Keys: Akt: protein kinase; ALDH: aldehyde dehydrogenase; ATP: adenosine triphosphate; AXL: receptor tyrosine kinase; CD107a: (or LAMP-1) lysosomal-associated membrane protein-1; CD3AK: anti-CD3 antibody induced activated killer; CDC25: cell division cycle 25 A; CDK1: cyclin-dependent kinase 1; CDKI: cyclin-dependent kinase inhibitor; Chk1: checkpoint kinase 1; Chk2: checkpoint kinase 2; DNA: deoxyribonucleic acid; E2F8: E2F transcription factor 8; ERK: extracellular signal-regulated kinase; IC50: half-maximal inhibitory concentration; LDH: lactate dehydrogenase; MAPK: mitogen-activated protein kinase; MMP-9: matrix metalloproteinase 9; mTOR: mammalian target of rapamycin; Na/K-ATPase: sodium-potassium pump; NF-kB: nuclear factor kappa B; p-Akt: phosphorylated protein kinase B; p-ERK: phosphorylated extracellular signal-regulated kinase; PI3K: phosphoinositide 3-kinase; p-P38: phospho-p38; ROS: reactive oxygen species; TIMP-1: tissue inhibitor of metalloprotease-1; TNF-α: tumor necrosis factor alpha; UVA: ultraviolet A; V-ATPase: vacuolar ATPase.

3.2.11. Thymol

Thymol's antitumor activities have been largely studied over the past years.
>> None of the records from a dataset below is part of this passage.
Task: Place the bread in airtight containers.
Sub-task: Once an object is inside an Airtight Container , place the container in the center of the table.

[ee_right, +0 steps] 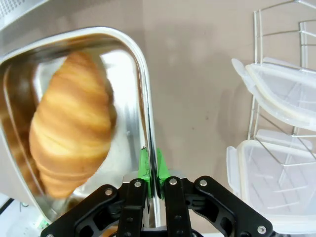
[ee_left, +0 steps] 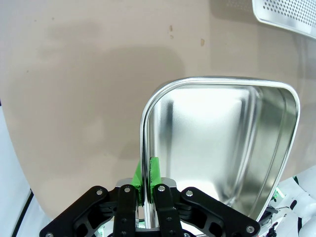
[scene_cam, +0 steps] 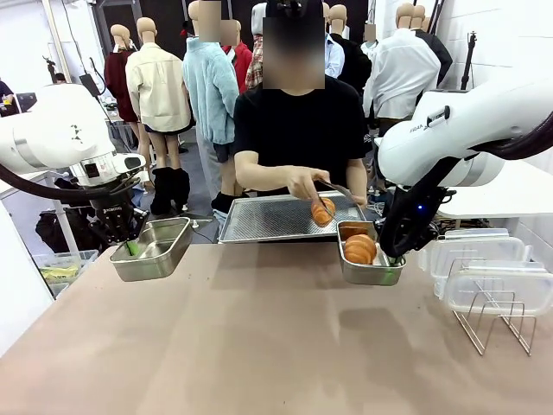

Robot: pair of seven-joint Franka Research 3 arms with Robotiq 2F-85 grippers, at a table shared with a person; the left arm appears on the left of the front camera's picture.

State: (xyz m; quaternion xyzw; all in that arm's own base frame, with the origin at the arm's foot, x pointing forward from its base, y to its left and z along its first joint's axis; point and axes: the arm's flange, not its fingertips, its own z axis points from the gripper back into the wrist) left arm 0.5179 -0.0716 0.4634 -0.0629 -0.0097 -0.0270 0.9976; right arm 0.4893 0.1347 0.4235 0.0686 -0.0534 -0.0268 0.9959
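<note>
No legible text or labels

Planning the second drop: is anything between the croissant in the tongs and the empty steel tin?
Nothing visible. The golden-brown croissant hangs over the perforated metal tray; the empty stainless-steel tin is lidless.

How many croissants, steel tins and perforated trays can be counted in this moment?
croissants: 2
steel tins: 2
perforated tray: 1
Total: 5
</note>
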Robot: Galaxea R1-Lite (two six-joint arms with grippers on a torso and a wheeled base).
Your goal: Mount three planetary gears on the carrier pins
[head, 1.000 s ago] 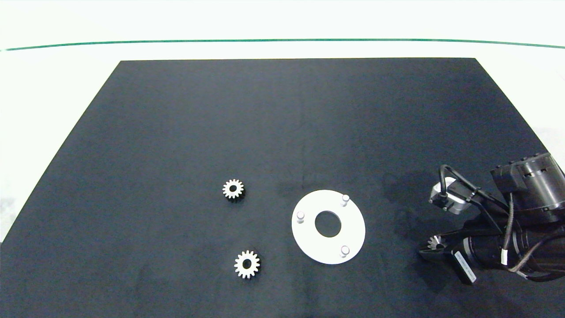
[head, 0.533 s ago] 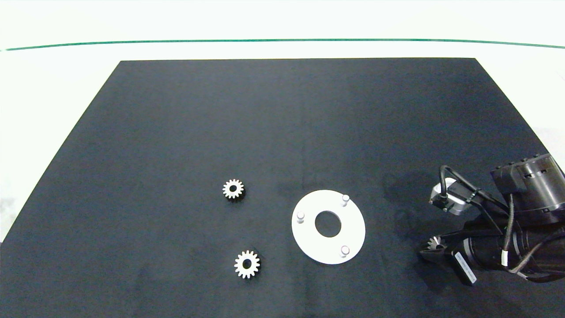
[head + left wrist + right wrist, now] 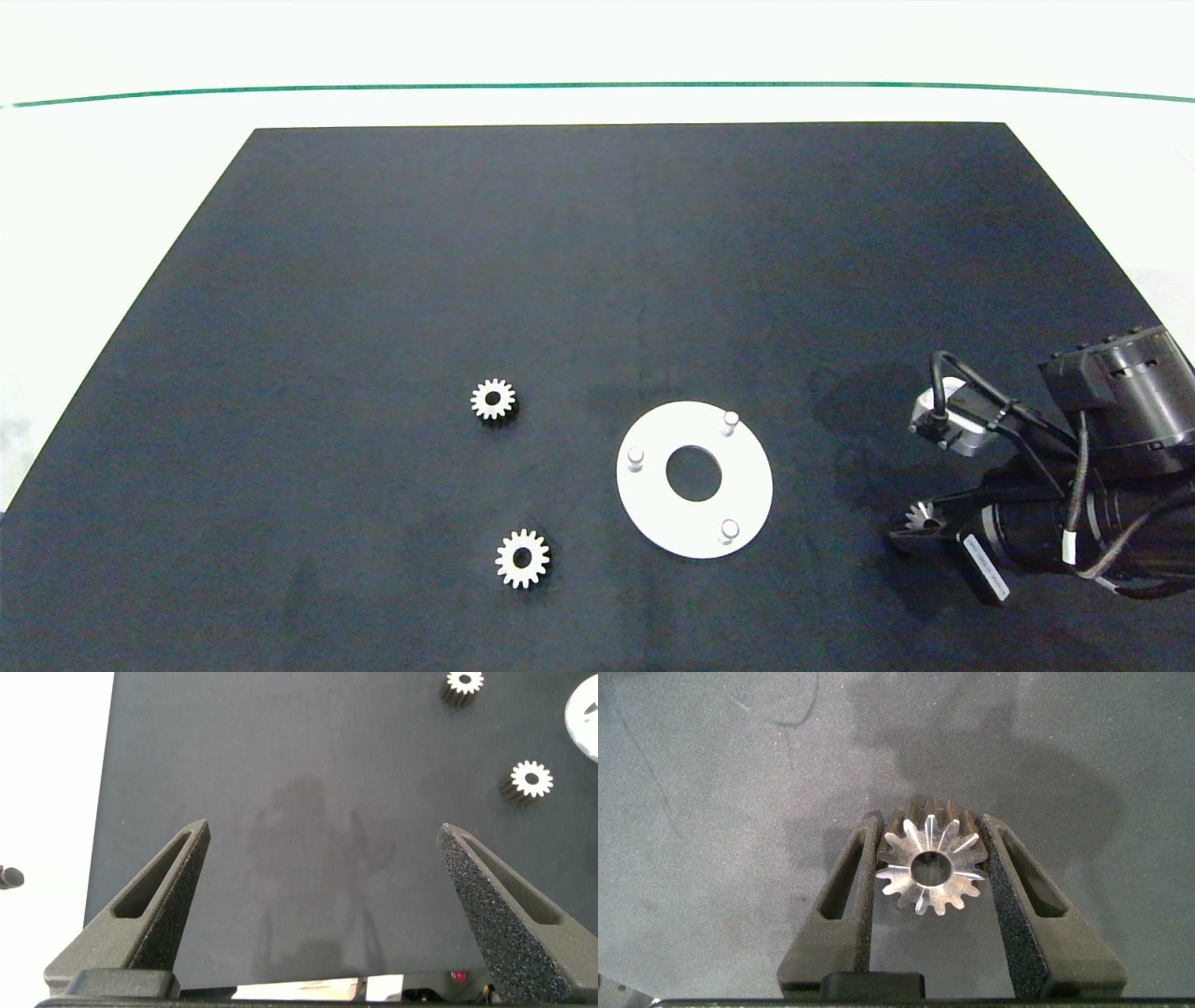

Elbe et al. have recently investigated thymol's cytotoxic effect on SKOV-3 ovarian, PC-3 and DU145 prostate, MDA-MB-231 breast, and KLN205 lung cancer cells finding IC50 values ranging from 208.36 to 799 μM and apoptosis induction [83, 84]. It was also studied on T24, SW280, and J28 bladder cancer cells presenting IC50 of 90.1-130.5 μM, cell cycle arrest, and mitochondria-related apoptosis with activation of the ROS-JNK/p38 pathway [85]. On Cal27, SCC4, and SCC9 oral squamous cell carcinoma cells, thymol was cytotoxic with IC50 of 300-550 μM, displaying mitochondrial transmembrane potential depolarization, apoptosis, and a reduction on subcutaneous tumor volume [86]. On AGS gastric carcinoma cells, thymol inhibited cell growth and promoted apoptosis and depolarization of mitochondrial membrane potentials with morphological changes, ROS production, and activation of Bax, caspases, and PARP [87]. On A549 lung cancer cells (IC50 = 745 μM), thymol induced apoptosis and cell cycle arrest with cellular and nuclear morphological changes, phosphatidylserine translocation, mitochondrial membrane depolarization, activation of caspase-3, upregulation of Bax, downregulation of Bcl-2, apoptotic fragmented DNA, and ROS production [88]. On HCT-116 colorectal carcinoma cells, thymol promoted ROS generation, induced severe damage to DNA and mitochondria, and increased the expression of PARP-1, p-JNK, cytochrome-C, and caspase-3 [89]. On MCF-7 and MDA-MB231 breast cancer cells, thymol was cytotoxic to both cell lines with IC50 of 47 and 56 μg/mL and promoted ROS production mitochondrial membrane potential loss, caspase-3 activation, DNA damage, and cell cycle arrest [90]. Altogether, thymol's antineoplastic functions occur basically by induction of apoptosis and mitochondria-mediated apoptosis. Interestingly, Shettigar et al., using HepG2 hepatocarcinoma cells, have shown that thymol, at lower concentrations, can be an antioxidant and protective agent against mercuric chloride-induced deleterious effects [91], demonstrating its capacity to act not only as a prooxidant but also as an antioxidant compound, depending on its concentration. Indeed, Aydin and Türkez have also demonstrated thymol's antioxidant potential using human blood cells [92].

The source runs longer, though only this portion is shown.